For those of us who have HD, and for those of you who are partnering with someone who has it.... you need a village. It actually is important for anyone, who becomes a parent, but with HD in the picture, I tend to see it as a lot more dire. I started out very early on as a mother, believing that I could do it all, on my own, and that I would never need anyone. Let's be honest, it was only a couple of months before I realized THAT was the silliest thing ever. But I know for some of you, it's a bit more difficult. However, we should just see that it is part of our job, being HD positive, to create a future for our kids. Literally. To lay the groundwork for relationships with important people, who they know they can go to for anything. For me, this is so real. The idea of a village, isn't just something nice to say, just a pretty little cliché. I have two daughters who won't have their mother some day. It is important for them to know they have women they can go to for motherly advice. I hope with everything in me, that my boys will feel a strong sense of family when they are in the presence of our village. And I know a decompressing man trip to hunt or fish, will only ever be a question away for them. We MUST have this, for our kids. It is imperative, so that they never feel alone. So that they never wonder who we were, after we have left this earth.

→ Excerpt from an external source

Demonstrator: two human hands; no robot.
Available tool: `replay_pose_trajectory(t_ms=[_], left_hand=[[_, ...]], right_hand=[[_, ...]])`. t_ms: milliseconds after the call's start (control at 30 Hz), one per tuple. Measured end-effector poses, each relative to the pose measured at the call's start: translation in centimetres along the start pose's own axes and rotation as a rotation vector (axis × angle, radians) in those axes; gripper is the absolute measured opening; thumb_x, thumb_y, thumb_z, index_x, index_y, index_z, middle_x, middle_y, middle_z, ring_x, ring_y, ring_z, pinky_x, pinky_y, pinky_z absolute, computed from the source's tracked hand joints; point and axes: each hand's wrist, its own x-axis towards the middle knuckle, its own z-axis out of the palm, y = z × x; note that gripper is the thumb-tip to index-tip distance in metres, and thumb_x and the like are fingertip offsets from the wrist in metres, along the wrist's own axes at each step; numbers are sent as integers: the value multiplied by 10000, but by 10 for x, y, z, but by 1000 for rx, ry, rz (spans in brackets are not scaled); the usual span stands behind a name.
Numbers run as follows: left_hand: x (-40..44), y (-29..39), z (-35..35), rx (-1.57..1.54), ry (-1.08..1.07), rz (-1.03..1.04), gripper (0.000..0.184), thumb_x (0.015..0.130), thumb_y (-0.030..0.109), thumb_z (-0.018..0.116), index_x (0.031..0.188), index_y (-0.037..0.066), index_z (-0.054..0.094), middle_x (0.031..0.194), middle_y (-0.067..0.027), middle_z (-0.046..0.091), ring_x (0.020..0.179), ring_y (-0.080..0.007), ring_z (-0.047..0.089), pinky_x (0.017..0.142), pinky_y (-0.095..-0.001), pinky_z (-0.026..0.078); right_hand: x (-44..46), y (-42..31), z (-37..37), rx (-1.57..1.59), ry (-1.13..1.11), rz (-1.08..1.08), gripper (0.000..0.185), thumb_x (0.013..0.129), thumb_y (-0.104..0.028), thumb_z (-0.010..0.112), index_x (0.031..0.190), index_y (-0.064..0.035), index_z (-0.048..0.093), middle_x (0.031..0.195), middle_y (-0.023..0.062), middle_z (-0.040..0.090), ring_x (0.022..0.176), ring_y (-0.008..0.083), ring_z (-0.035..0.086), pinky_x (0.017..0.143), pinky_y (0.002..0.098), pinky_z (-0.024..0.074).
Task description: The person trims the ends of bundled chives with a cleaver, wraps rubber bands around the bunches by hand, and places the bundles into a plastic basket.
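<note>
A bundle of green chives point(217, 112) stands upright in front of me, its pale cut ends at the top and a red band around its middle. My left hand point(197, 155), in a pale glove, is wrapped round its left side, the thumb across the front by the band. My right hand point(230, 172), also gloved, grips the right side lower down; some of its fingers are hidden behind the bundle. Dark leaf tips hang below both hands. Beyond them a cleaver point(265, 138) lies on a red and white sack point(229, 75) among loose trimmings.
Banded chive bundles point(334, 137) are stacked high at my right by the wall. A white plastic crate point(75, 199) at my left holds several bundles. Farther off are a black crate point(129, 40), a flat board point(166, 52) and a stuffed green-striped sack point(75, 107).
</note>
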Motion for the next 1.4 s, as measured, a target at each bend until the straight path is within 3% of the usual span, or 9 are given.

So, this is a challenge for everyone. If you haven't ever opened up a conversation with your village about their role in your children's lives if something happens to you, please do. And for those of you who are in my shoes, and facing HD.... do it now. It takes a lot of work. Time spent with one another isn't always easy to make happen, but I promise you, you will never regret it. I hope it will bring you the same peace, that I am feeling now. It really was the best mother's day gift I could have hoped for!!
To my friends:
People will gather around me when I am sick, and make a fuss for a short while. Others will make it a point to offer support to Bryan and try to do little things to make it easier on him in the short term. Some might disappear all together. But no one will see you in the background, holding everything together by the seams. No one will know you are there, but us!!! And yet, I know you will do it anyway. It's hard to put into words, just exactly how I feel about you guys, exactly how much I love you. Just please know, that I will forever be grateful, that you are my village. And thank you, for bringing me peace.
Did you know:
Psychiatric
Early psychiatric symptoms of Huntington's disease are subtle, varied, and easily overlooked or misinterpreted. Depression is the most common psychiatric symptom of Huntington's and often develops early in the course of the disease. Signs of depression include:
- Hostility/irritability
- Inability to take pleasure in life (anhedonia)
- Lack of energy
- Some people develop manic-depression, or bipolar disorder, during the course of the disease.
A person with Huntington's also may exhibit psychotic behavior:
- Delusions
- Hallucinations
- Inappropriate behavior (e.g., unprovoked aggression)
- Paranoia
In late-onset disease (after age 50), the patient may suffer depression rather than experience sudden anger or irritability, and their memory, reasoning, and problem-solving skills may remain sharp.